# Does basmati rice come in a short grain variety??



## larry_stewart (Nov 17, 2009)

Ok,  I know this may be a dumb question, and the only basmati rice ive had has been long grain.  For all I know, basmati may even mean long rain.  But , im looking for a short grain rice that has a similar taste to basmati.

Does anything exist out there similar to what im describing?  Or am I just a jack *** ?? or both ?

larry


----------



## Andy M. (Nov 17, 2009)

Basmati is a long grain rice.

Don't know if there is a short grain rice with similar taste.
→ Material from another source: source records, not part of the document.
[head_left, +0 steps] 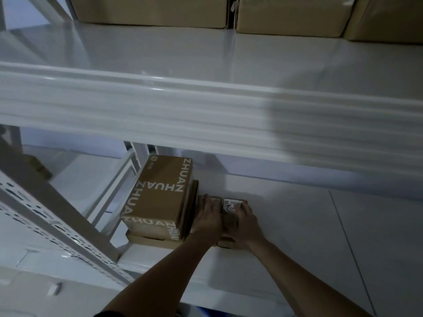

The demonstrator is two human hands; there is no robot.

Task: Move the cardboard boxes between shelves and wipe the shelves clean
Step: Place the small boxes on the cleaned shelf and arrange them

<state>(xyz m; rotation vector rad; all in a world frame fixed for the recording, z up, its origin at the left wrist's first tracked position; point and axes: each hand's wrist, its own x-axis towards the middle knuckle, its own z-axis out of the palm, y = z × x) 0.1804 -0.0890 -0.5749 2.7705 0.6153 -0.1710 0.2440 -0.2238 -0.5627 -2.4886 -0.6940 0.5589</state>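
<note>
A small cardboard box [229, 216] with a white label lies on the lower white shelf [320, 225]. My left hand [209, 216] holds its left side and my right hand [246, 221] holds its right side, fingers curled over the top. Just left of it, a brown box printed ZHUAN ZHUAN [160, 193] is stacked on a flatter cardboard box [151, 241]. The small box touches or nearly touches that stack.
The upper shelf [206, 53] carries large cardboard boxes [151, 10] along its back, with its thick front beam overhanging the lower shelf. A perforated white upright [57, 216] slants at the left. The lower shelf stretches bare to the right of my hands.
</note>
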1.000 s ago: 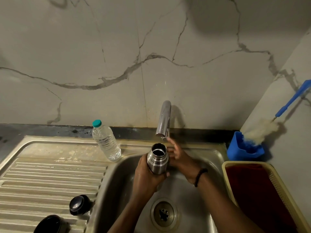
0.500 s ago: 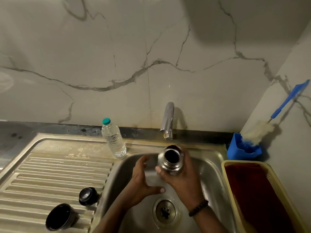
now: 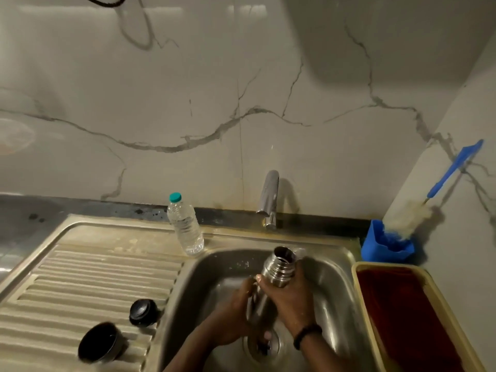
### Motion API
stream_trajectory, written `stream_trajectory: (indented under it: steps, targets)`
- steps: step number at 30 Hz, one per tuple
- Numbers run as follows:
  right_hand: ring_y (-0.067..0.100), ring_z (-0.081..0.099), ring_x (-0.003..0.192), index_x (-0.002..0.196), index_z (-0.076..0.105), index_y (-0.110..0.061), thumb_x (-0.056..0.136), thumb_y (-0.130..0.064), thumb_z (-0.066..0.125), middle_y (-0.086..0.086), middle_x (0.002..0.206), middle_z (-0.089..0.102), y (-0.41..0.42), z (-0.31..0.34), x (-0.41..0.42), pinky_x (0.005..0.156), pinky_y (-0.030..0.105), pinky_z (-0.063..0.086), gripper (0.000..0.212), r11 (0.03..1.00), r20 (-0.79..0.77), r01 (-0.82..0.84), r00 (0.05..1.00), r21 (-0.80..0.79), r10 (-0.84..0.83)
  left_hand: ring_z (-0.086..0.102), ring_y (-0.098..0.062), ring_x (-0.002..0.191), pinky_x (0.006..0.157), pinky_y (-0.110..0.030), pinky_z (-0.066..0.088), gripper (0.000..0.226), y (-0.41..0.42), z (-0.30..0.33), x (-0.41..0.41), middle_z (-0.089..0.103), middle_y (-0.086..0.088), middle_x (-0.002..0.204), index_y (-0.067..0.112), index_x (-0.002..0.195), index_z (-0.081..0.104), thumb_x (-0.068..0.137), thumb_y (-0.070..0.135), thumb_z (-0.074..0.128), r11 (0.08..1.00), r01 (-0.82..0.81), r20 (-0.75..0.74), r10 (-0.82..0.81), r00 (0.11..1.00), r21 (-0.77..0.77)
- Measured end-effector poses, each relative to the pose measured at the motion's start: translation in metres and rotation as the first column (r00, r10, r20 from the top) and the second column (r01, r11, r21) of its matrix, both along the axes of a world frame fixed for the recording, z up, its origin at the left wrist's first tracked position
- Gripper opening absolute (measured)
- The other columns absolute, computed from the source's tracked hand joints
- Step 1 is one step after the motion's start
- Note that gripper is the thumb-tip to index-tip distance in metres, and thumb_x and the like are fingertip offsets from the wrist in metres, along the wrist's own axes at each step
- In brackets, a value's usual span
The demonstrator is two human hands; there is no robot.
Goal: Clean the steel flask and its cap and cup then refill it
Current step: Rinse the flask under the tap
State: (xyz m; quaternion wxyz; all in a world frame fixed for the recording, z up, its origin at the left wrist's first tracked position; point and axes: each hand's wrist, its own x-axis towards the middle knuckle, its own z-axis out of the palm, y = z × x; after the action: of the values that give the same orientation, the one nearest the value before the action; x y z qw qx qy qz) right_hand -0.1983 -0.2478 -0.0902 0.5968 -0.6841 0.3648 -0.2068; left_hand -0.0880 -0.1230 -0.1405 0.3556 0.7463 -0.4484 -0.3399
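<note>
Two hands meet on the flask (image 3: 271, 285) over the middle of the sink (image 3: 335, 267), just above the drain (image 3: 264, 345). The right hand (image 3: 288, 299) wraps the flask's upper body below the threaded neck, fingers curled round the steel; the left hand (image 3: 236, 315) grips the lower body, with a fingertip showing near the base. Held this way the flask leans, open mouth up and toward the sink's back right, which looks like a grip for rubbing the outside or swilling the inside while any drips fall into the basin. No water can be seen running from the tap (image 3: 269, 200), which stands at the sink's back edge, apart from the mouth. On the ribbed drainboard (image 3: 80, 285) to the left, near the front edge, the cup (image 3: 100, 342) lies with its dark opening showing, and the cap (image 3: 142, 312) sits just behind it beside the sink's rim; parked there they are out of the way, and I would judge their washing not yet begun or already done, I cannot tell which. Farther back, at the drainboard's rear by the sink's back left corner, a bottle (image 3: 185, 226) of clear water stands upright and capped, probably kept for the refill. Right of the sink a basket (image 3: 359, 291) runs along the edge, and behind it, in the back right corner, a brush (image 3: 429, 200) leans from its blue holder (image 3: 386, 245).
</note>
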Motion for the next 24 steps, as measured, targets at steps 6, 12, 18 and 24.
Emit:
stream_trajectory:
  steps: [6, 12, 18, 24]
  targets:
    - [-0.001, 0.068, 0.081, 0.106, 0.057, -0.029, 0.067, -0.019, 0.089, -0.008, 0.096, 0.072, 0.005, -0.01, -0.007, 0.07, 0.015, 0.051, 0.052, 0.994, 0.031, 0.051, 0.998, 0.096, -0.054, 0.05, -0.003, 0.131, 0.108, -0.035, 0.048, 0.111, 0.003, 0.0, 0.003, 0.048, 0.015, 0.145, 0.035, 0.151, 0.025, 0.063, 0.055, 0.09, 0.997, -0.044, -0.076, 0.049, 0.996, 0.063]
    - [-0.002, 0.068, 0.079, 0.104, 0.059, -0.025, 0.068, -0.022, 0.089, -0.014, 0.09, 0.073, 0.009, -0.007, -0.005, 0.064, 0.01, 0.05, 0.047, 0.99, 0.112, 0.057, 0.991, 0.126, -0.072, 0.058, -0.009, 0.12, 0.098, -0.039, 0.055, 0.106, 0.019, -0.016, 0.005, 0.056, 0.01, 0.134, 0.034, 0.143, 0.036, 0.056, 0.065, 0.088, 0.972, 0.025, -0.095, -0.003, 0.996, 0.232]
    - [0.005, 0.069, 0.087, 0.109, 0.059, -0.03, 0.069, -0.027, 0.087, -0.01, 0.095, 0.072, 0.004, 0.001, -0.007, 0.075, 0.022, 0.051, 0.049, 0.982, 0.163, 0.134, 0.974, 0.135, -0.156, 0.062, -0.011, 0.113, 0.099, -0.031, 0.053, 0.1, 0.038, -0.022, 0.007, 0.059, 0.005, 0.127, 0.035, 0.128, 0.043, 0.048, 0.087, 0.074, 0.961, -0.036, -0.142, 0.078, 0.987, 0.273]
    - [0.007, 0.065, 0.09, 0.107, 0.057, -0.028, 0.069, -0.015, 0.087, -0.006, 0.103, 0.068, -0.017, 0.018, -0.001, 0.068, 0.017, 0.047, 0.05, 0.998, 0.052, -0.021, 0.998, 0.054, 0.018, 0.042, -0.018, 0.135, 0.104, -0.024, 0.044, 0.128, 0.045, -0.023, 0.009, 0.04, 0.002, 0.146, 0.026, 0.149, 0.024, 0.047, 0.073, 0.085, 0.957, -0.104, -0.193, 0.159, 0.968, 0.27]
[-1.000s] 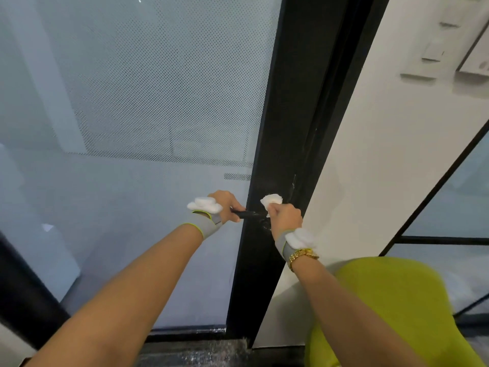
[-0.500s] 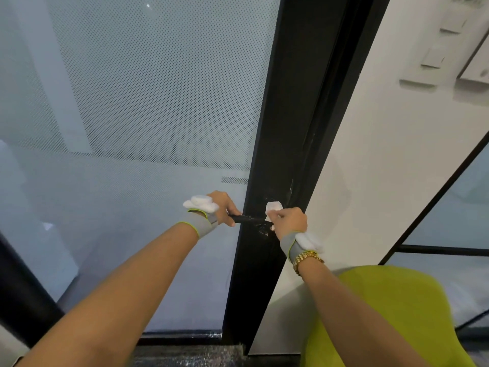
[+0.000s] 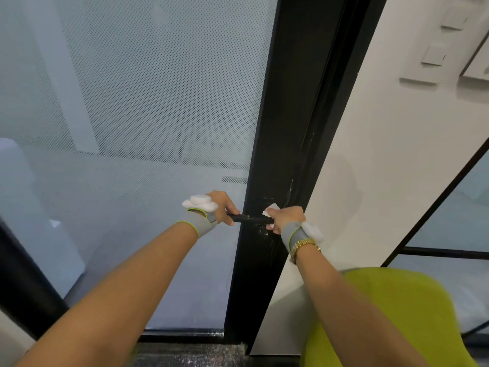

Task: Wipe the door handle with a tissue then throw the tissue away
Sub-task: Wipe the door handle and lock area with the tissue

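Frosted dotted glass fills the door (image 3: 137, 123) before me, its black frame (image 3: 277, 144) running down the middle. At the frame's left edge my left hand (image 3: 223, 207) curls around the free end of the black door handle (image 3: 250, 219). My right hand (image 3: 287, 218) presses the white tissue (image 3: 271, 209) around the handle's pivot end. A lime-green chair (image 3: 391, 319) sits lower right.

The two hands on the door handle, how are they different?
The left hand grips the free end of the black door handle with nothing else in it; the right hand holds a white tissue against the end by the door frame. The right arm wears a gold watch; the left arm does not. Both wear grey wrist straps with white pads.
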`<action>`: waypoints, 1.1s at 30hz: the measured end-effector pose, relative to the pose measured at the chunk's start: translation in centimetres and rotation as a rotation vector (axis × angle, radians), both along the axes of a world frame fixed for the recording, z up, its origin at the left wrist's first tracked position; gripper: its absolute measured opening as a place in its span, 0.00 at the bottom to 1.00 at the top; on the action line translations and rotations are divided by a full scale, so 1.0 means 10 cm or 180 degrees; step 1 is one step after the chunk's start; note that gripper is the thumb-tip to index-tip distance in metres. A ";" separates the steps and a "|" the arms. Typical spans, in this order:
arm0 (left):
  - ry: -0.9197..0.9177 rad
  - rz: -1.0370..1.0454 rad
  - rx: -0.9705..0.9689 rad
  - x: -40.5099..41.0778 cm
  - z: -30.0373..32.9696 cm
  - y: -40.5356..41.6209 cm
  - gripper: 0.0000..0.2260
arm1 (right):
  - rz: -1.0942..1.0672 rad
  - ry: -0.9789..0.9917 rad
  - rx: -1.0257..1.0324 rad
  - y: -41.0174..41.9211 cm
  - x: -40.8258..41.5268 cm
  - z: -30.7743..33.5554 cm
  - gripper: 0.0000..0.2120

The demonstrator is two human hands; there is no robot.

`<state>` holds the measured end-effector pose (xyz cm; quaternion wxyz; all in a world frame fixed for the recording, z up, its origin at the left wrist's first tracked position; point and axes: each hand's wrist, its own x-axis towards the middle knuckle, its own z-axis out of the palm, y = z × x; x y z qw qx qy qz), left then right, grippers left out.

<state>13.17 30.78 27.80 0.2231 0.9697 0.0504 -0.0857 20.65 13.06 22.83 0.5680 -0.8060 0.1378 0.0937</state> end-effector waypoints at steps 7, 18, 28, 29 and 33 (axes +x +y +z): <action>-0.0047 0.0064 0.0011 -0.03 -0.01 -0.02 0.17 | 0.0052 0.0320 0.0234 -0.05 -0.07 0.00 0.16; 0.0018 0.0030 -0.0003 0.00 0.01 -0.02 0.16 | 0.0146 0.0704 0.0796 0.02 0.01 0.20 0.16; 0.0035 -0.0010 -0.0063 0.01 0.00 0.01 0.16 | 0.0094 0.0453 0.0269 0.03 0.05 0.23 0.14; 0.0046 -0.0024 -0.0049 0.01 0.00 0.01 0.16 | 0.0091 0.0458 0.0258 0.05 0.03 0.25 0.14; 0.0082 -0.0047 0.0017 -0.01 0.02 0.00 0.17 | 0.0078 0.0247 -0.0002 0.04 -0.08 0.23 0.14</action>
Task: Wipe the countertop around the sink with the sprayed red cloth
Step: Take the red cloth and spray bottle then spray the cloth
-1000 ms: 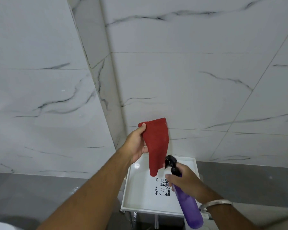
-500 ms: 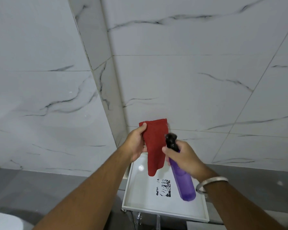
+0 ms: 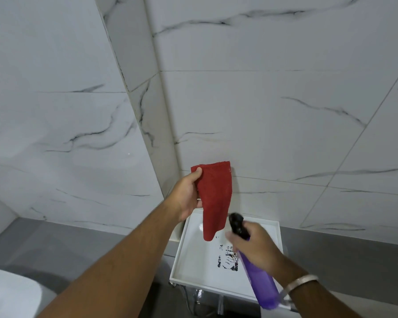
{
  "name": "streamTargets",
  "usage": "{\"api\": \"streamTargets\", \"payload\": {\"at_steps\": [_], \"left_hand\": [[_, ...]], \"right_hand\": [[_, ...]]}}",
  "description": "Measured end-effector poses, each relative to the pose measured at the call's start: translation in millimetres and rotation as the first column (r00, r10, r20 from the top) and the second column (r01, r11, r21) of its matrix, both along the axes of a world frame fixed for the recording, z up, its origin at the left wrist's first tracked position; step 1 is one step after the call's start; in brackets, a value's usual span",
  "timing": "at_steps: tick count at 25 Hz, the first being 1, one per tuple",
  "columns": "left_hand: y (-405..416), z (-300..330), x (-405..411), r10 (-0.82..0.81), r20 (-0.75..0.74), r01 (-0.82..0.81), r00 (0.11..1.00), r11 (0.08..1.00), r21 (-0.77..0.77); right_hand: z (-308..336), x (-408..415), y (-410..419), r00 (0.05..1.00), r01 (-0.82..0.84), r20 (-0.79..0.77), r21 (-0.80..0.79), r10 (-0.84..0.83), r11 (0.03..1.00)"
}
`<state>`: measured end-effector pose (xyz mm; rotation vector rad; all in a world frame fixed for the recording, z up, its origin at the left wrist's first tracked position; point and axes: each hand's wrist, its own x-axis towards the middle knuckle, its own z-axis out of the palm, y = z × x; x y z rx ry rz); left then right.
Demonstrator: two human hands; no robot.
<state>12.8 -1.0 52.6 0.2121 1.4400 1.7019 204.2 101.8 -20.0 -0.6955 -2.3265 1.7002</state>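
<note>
My left hand [image 3: 186,195] pinches the top corner of a red cloth [image 3: 214,198], which hangs down in front of the marble wall. Just right of and below the cloth, my right hand [image 3: 257,249] grips a purple spray bottle [image 3: 262,283] by its neck, its black nozzle [image 3: 237,222] pointing up toward the cloth's lower end. Under both hands sits a shallow white rectangular basin [image 3: 184,255] with a black printed mark [image 3: 226,260] on its floor. Its right part is hidden behind my right hand and the bottle.
White marble wall tiles [image 3: 274,111] with dark veins fill the background, with a corner column [image 3: 147,99] to the left of the cloth. Grey floor [image 3: 67,244] lies below. A white rounded fixture [image 3: 7,294] shows at the bottom left. Chrome pipework [image 3: 193,299] sits under the basin.
My right hand rose with the bottle up beside the cloth, then dropped back down and to the right. The left hand kept the cloth in much the same place.
</note>
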Motion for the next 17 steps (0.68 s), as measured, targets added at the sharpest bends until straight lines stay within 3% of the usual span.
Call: {"api": "streamTargets", "payload": {"at_steps": [3, 6, 12, 15, 17], "left_hand": [[-3.0, -4.3, 4.4, 0.019, -0.007, -0.019, 1.0, 1.0, -0.015], [-10.7, -9.5, 7.7, 0.056, -0.021, -0.057, 0.998, 0.998, -0.02], [-51.4, -18.0, 13.7, 0.113, -0.123, -0.122, 0.986, 0.99, -0.071], [-75.7, -16.9, 18.3, 0.07, -0.219, -0.107, 0.973, 0.981, -0.161], [-92.1, -13.9, 18.5, 0.049, -0.286, -0.11, 0.957, 0.974, -0.199]], "right_hand": [[15.0, -21.7, 20.6, 0.985, 0.051, -0.165, -0.048, -0.059, 0.998], [-8.1, -32.7, 38.9, 0.982, 0.148, -0.115, -0.006, -0.148, 0.989], [-92.1, -16.7, 38.6, 0.875, 0.423, -0.179, -0.17, -0.45, 0.89], [-96.3, -15.4, 30.6, 0.848, 0.515, -0.133, -0.023, -0.514, 0.857], [-99.5, -4.5, 22.5, 0.773, 0.631, -0.025, 0.121, -0.634, 0.766]]}}
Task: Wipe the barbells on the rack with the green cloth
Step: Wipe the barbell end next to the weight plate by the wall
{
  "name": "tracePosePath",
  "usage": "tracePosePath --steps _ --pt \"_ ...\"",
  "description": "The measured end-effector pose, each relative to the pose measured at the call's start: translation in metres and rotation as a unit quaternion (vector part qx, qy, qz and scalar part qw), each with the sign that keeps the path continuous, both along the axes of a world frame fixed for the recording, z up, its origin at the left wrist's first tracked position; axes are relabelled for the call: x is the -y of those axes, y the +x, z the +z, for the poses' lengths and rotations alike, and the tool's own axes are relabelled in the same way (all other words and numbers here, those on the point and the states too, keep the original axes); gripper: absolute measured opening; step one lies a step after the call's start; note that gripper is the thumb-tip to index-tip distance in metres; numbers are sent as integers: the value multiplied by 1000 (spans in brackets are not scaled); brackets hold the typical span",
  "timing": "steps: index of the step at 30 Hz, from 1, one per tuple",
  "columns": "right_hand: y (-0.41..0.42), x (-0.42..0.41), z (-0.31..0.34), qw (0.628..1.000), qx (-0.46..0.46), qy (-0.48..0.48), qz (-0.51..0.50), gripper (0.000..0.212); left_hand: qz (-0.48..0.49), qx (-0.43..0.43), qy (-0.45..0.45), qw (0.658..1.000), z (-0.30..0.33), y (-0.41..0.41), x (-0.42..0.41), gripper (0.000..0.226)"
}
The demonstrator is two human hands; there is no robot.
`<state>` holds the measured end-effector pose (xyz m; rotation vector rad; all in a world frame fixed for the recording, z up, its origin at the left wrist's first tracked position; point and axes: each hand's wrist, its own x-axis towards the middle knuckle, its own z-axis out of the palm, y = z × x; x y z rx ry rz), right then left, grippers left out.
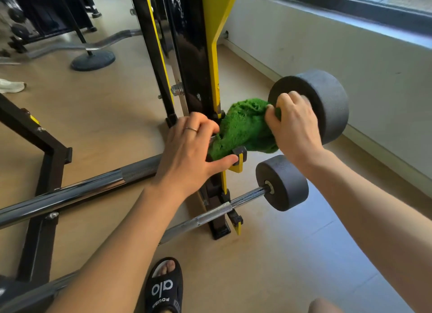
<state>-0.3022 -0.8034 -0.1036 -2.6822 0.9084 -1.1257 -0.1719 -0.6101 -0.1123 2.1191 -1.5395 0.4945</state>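
Note:
The green cloth (243,128) is draped over the upper barbell (81,191) where it lies on the black and yellow rack (201,62). My right hand (294,128) grips the cloth's right end, just beside the grey weight (327,102) at the bar's end. My left hand (189,153) curls over the bar at the cloth's left end, thumb against a rack hook (239,157). The bar section under the cloth is hidden. A lower barbell (210,215) with its own grey weight (282,183) lies on the hooks beneath.
A white wall and skirting (350,62) run close on the right under a window. A black frame (44,172) stands at left. A curl bar (93,44) and a floor plate (93,60) lie behind. My sandalled foot (166,287) is at the bottom.

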Motion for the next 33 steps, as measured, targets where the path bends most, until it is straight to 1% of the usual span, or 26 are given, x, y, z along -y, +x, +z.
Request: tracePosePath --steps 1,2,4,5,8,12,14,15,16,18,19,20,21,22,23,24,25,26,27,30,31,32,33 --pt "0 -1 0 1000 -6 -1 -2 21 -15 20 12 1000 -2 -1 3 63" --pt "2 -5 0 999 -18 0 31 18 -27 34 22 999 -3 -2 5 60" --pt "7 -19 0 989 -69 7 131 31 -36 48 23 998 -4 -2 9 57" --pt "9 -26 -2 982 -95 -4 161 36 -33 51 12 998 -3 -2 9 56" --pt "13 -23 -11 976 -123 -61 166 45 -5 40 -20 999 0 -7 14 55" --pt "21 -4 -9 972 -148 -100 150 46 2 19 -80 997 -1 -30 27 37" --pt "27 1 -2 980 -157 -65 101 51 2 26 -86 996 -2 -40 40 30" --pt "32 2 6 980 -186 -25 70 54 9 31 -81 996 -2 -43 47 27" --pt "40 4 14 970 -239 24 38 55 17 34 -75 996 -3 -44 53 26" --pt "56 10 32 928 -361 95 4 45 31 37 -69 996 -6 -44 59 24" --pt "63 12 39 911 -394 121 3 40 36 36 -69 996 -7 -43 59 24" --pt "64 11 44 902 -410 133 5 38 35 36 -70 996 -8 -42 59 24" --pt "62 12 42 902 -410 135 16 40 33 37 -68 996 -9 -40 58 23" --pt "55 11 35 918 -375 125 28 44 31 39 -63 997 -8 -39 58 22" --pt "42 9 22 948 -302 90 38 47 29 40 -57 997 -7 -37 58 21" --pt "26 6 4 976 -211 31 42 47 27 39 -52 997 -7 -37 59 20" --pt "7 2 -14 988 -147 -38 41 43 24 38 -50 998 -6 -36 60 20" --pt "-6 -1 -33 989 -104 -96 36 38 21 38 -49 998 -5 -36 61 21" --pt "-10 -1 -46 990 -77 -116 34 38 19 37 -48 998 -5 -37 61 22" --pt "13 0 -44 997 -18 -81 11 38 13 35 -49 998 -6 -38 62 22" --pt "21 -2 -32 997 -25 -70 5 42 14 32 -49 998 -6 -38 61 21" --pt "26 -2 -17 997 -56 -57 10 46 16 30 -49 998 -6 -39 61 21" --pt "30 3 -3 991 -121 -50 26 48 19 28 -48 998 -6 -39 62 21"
I don't don't think you're a jack***.  Other opinions may vary.


----------



## Michael in FtW (Nov 17, 2009)

Read this on rice varieties and their descriptions. Scroll down to *kalijira rice *- sounds like what you may be looking for, but I have no idea where you can buy it. What are you doing that you need to use a short rice?


----------



## larry_stewart (Nov 18, 2009)

Well, Im trying to be creative and clever.

As you might have seen in one of my other threads, my wife has recently got into a sushi kick (vegetarian sushi rolls). I dont mind them, but to be honest, im not a big fan of japanese foods/ flavors.  So it got my creative mind thinking, that maybe if i can get a shorter grain, stickier version of a basmati-like rice, i could do the same type of thing ( rice roll) but stuffed with indian flavored items.  Maybe it sounds a little crazy,  maybe its even been done before,  but heck, it will give me something to do on my day off .  and the worst thing that can happen, is i waste a little rice.

larry


----------



## Andy M. (Nov 18, 2009)

Sushi rice is a short grain.  You don't have to flavor it with rice wine and sugar so it tastes like sushi.  You could prepare regular sushi rice and flavor it with Indian flavors instead.


----------



## larry_stewart (Nov 18, 2009)

I was thinking that as a last resort, but since i really like the flavor of the basmati, Id like to give that a go, or maybe i can just mix a little in with the sushi rice ( after they are both cooked of course) just to get that basmati flavor.


----------



## vyapti (Nov 18, 2009)

There are Thai varieties of short, glutenous rice that might suit your needs.  You might also drop by an Asian grocer and ask them what they've got.


----------



## radhuni (Nov 21, 2009)

Basmati rice also come in short grain variety. We use short grain basmati rice for preparing 'kheer', 'khichuri', 'sweet pulao'.

I have both short grain and long grain basmati rice in kitchen, I am giving a picture of both.


----------